An exact transcription of all the data is the expected reply.

=== Data shown ===

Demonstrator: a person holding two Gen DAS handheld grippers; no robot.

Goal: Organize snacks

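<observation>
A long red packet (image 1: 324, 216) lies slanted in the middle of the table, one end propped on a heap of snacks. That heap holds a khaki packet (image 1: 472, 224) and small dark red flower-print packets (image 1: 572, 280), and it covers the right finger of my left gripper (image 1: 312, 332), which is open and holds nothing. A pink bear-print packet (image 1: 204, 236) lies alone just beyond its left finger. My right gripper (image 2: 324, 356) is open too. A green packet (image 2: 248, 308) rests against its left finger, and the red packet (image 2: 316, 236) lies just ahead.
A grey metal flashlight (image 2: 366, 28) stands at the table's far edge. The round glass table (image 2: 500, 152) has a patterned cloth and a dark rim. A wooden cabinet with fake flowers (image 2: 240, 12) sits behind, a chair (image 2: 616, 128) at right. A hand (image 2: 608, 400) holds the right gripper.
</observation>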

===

**Written response**.
Demonstrator: a person holding two Gen DAS handheld grippers; no robot.

Goal: Organize snacks

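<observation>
A long red packet (image 1: 324, 216) lies slanted in the middle of the table, one end propped on a heap of snacks. That heap holds a khaki packet (image 1: 472, 224) and small dark red flower-print packets (image 1: 572, 280), and it covers the right finger of my left gripper (image 1: 312, 332), which is open and holds nothing. A pink bear-print packet (image 1: 204, 236) lies alone just beyond its left finger. My right gripper (image 2: 324, 356) is open too. A green packet (image 2: 248, 308) rests against its left finger, and the red packet (image 2: 316, 236) lies just ahead.
A grey metal flashlight (image 2: 366, 28) stands at the table's far edge. The round glass table (image 2: 500, 152) has a patterned cloth and a dark rim. A wooden cabinet with fake flowers (image 2: 240, 12) sits behind, a chair (image 2: 616, 128) at right. A hand (image 2: 608, 400) holds the right gripper.
</observation>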

What this exercise needed has been supplied.